A New and Different Priesthood

An Episcopal priest writing about priesthood is no big deal. And even when the distinction is made between the priest/elder (prebyteros) which is what I am, and the priest/hieros which describes both the Levitical priesthood and the priesthood of Christ, it seems an esoteric topic with little relevance to most Christians, much less most human beings. However, as asserted in my earlier posts on the priesthood of Adam, the priestliness of our humanity is something we cannot renounce for it is at the very core of our identity and purpose. The topic is relevant to all human beings regardless of faith or lack of faith.


If human beings are intended to be priestly creatures then the history of humanity in the world is evidence that there is a problem with our priesthood. We exercise our priesthood the way our encounters with the world give meaning in building and blessing. We also exercise our priesthood the way our encounters with the world rob meaning by destroying and cursing. What we build we find easy to destroy. But what we destroy is hard to heal or rebuild and sometimes beyond our best efforts. It appears our priesthood is powerless against the reality of Sin. Can there be an alternative?
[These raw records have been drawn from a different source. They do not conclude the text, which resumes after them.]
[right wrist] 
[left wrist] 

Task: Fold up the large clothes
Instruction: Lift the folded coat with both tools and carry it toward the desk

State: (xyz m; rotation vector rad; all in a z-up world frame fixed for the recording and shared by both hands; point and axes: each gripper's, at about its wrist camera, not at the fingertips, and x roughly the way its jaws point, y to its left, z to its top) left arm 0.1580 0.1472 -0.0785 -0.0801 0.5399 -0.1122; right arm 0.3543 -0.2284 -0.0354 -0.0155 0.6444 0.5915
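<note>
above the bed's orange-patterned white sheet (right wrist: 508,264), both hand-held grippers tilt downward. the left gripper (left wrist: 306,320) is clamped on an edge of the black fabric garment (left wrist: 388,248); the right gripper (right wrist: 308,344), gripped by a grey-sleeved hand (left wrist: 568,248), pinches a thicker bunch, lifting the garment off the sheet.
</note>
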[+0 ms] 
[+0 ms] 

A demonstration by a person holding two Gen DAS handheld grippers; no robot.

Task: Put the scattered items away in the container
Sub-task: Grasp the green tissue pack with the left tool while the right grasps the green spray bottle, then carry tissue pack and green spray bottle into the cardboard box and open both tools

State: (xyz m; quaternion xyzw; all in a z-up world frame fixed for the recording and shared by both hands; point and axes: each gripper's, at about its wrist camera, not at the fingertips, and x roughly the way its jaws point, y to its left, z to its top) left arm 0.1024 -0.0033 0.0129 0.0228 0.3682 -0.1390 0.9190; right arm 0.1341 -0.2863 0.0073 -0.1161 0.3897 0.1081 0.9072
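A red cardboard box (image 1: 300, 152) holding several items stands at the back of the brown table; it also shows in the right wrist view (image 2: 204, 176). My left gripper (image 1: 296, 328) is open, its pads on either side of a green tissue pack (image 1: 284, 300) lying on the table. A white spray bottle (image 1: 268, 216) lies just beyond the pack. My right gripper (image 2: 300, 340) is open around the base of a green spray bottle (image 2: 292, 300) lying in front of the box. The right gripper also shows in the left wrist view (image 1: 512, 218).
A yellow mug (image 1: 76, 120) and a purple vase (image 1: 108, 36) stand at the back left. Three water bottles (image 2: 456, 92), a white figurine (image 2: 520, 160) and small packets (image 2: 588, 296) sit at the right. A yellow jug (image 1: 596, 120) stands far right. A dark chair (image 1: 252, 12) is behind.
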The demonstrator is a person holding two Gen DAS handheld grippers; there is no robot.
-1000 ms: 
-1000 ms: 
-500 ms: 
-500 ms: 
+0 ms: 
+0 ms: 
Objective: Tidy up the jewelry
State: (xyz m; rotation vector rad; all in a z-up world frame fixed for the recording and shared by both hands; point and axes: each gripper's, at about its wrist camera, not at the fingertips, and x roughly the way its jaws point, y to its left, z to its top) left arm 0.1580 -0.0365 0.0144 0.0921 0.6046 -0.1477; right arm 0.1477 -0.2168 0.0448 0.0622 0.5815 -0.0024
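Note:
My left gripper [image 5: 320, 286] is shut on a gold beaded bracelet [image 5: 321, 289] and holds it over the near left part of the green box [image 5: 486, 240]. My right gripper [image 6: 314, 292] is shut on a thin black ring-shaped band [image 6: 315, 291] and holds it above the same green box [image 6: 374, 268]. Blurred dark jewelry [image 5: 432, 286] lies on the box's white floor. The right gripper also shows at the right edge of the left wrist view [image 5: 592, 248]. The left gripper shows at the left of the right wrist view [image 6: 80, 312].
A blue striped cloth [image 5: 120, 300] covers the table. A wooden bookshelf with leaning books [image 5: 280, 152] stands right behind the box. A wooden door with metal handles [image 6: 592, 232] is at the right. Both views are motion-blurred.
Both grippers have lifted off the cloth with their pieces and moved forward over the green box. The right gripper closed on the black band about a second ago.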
This is obviously a rhetorical question. The short answer is that Jesus has inaugurated a new priesthood. It is a priesthood in which the priest takes on the consequences of our damaged Adamic priesthood, offers himself, and then surviving that offering transfigures our damaged priesthood as part of a new creation. That sounds quite lovely and very hopeful but tells us little about how we are to live in this broken and benighted world. If there is substance to be found in this new priesthood that can be accessed and deployed by ordinary apprentices of Jesus then we need to understand what that new priesthood is and what it is not.


It is much easier to address the negative than the positive. The priesthood of Jesus is neither a magic bullet nor a magic wand. Even the in world of Harry Potter, magic is unable to address the fundamental illness in the heart of our Adamic priesthood. One of my favorite themes from N.T. Wright asserts that when God wants to bring justice to our human mess He doesn’t send in the tanks – He sends in the poor in spirit, the meek, the ones whose hunger for righteousness is a burning ache and a desperate thirst for the healing of the world. But that’s not it either.
The priesthood of Christ is not a status conferred or a gift given. Rather it is what St. Paul struggles to articulate in much of his writing – it is being “in Christ.” The priesthood of Christ is Christ’s alone. If we are to wield that priesthood in our world it is only because we are in Christ and Christ, therefore, is in us.


How that works is the topic I’ll be taking up next.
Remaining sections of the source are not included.